The pymetamodels package combines machine learning (ML) metamodeling and analysis tools for the virtual development of modeling systems within a common abstract framework implemented in an accessible and distributable Python package. The development of pymetamodels package is oriented to support ML applications in material science, material informatics and the construction of materials, components and systems soft metamodels informed by hard physics-based modelling (continuum, mesosocopic, ... ) and experimental characterisations.
Basic turtorials and advanced examples can be found in the tutorials section pymetamodels.readthedocs.io.
The package has been build in ITAINNOVA. And is distributed with permissive MIT license.

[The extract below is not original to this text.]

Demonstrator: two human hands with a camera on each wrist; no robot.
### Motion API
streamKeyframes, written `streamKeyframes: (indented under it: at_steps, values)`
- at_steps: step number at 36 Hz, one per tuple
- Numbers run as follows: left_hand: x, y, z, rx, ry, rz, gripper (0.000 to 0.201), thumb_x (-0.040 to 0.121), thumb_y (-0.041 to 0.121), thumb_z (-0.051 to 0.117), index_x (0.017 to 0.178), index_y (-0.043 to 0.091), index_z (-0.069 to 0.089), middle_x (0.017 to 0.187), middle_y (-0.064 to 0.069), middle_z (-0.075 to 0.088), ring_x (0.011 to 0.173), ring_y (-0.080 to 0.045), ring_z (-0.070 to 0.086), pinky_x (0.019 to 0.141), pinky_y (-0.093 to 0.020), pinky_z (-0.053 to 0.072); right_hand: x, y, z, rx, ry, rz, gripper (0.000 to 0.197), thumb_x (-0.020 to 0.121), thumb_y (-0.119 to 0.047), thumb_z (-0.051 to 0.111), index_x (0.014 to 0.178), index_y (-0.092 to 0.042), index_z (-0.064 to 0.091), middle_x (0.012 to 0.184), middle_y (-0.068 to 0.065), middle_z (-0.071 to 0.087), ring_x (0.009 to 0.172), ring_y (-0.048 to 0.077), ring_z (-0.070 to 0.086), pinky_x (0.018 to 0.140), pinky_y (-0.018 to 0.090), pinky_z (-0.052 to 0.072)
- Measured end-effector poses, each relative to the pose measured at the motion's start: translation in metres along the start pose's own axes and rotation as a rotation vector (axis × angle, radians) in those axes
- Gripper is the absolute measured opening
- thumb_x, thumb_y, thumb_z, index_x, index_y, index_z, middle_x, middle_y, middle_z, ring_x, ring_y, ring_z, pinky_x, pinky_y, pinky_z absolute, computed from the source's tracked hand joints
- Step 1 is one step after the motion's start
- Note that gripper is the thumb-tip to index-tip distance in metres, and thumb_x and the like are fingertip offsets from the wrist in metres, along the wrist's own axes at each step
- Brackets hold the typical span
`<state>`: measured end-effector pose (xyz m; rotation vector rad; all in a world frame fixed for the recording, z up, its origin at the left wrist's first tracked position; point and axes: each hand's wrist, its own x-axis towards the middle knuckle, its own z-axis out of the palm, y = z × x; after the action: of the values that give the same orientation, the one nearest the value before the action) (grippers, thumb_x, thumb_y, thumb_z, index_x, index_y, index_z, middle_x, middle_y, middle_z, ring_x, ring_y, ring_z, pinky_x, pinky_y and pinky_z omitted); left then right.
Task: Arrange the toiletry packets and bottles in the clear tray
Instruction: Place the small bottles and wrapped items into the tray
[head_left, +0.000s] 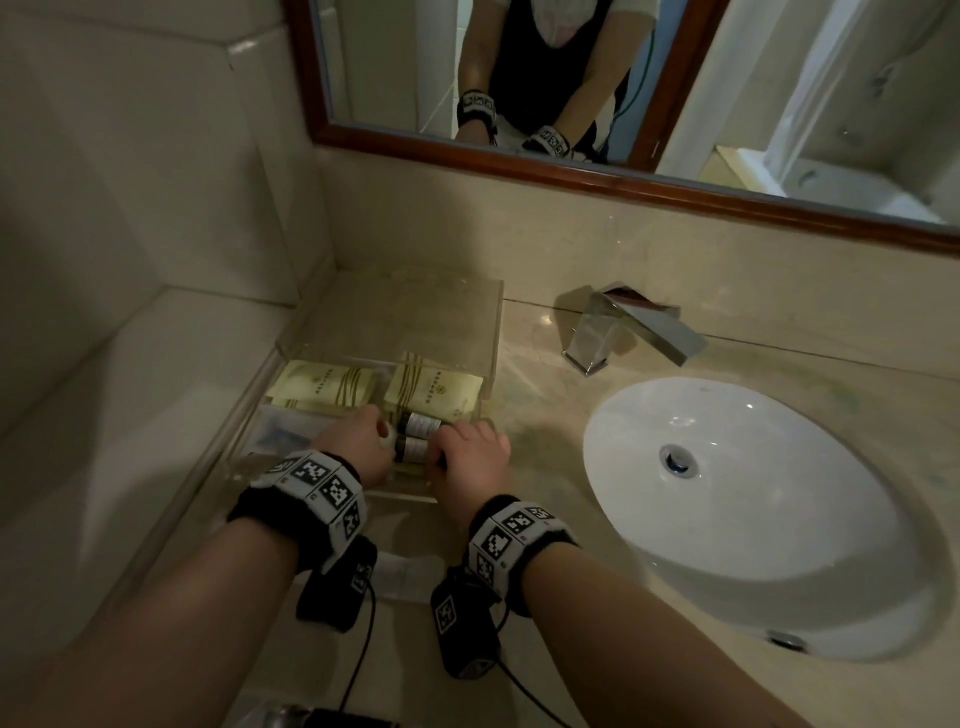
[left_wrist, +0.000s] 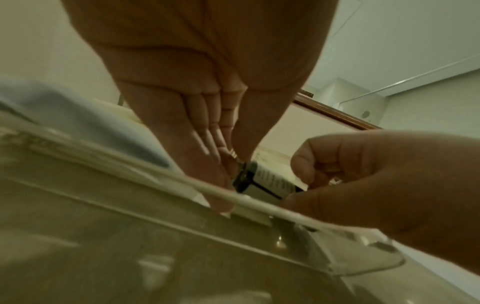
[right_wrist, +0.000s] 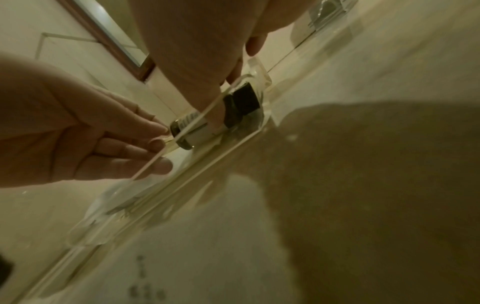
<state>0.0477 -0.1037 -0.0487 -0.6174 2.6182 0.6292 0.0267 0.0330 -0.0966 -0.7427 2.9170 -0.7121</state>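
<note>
- Packets first: two cream toiletry packets, the left packet (head_left: 326, 387) and the right packet (head_left: 434, 391), lie flat in the rear compartments of the clear tray (head_left: 457, 291), which sits on the table (head_left: 540, 415) left of the sink (head_left: 753, 514).
- Left hand (head_left: 358, 441), fingers straight and close together, touches the base ends of two small dark bottles.
- Bottles centre: the far bottle (head_left: 421, 424) and near bottle (head_left: 411, 448) lie side by side in the tray's front right compartment.
- Right hand (head_left: 470, 454), fingers curled, holds the near bottle at its cap end.
- Judged progress: nearly finished; only squaring the bottles appears left.
</note>
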Motion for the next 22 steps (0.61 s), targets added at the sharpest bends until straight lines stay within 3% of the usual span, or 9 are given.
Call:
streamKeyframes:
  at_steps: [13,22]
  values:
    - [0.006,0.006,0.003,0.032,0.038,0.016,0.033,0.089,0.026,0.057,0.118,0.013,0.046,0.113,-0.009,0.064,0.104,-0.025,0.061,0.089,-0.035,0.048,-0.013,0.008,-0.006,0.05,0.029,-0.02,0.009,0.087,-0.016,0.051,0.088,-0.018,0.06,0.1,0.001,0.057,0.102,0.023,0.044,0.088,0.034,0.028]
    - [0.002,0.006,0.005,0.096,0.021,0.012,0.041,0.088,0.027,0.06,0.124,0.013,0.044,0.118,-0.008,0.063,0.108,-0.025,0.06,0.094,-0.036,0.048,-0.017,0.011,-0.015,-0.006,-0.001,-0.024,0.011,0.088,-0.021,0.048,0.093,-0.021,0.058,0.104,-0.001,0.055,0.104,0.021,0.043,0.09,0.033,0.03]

To install the latest stable version of pymetamodels via pip from PyPI together with all the dependencies, run the following command:
pip install pymetamodels
First steps, basic turtorials an advanced examples can be found in the documentation tutorials section pymetamodels.readthedocs.io. To load and test installation try,
import pymetamodels
### Load main object
mita = pymetamodels.metamodel()
### Load main object (alternative)
mita = pymetamodels.load()
Pymetamodels requires Python >3.7 or an above of release Python.org.
Pymetamodels requires NumPy, SciPy, sklean, matplotlib and SALib installed on your computer. Using pip, these libraries can be installed with the following command:
pip install numpy scipy scikit-learn matplotlib SALib Pillow xlrd xlwt xlutils
The packages are normally included with most Python bundles, such as Anaconda. Generally, they are installed automatically when using pip to install pymetamodels.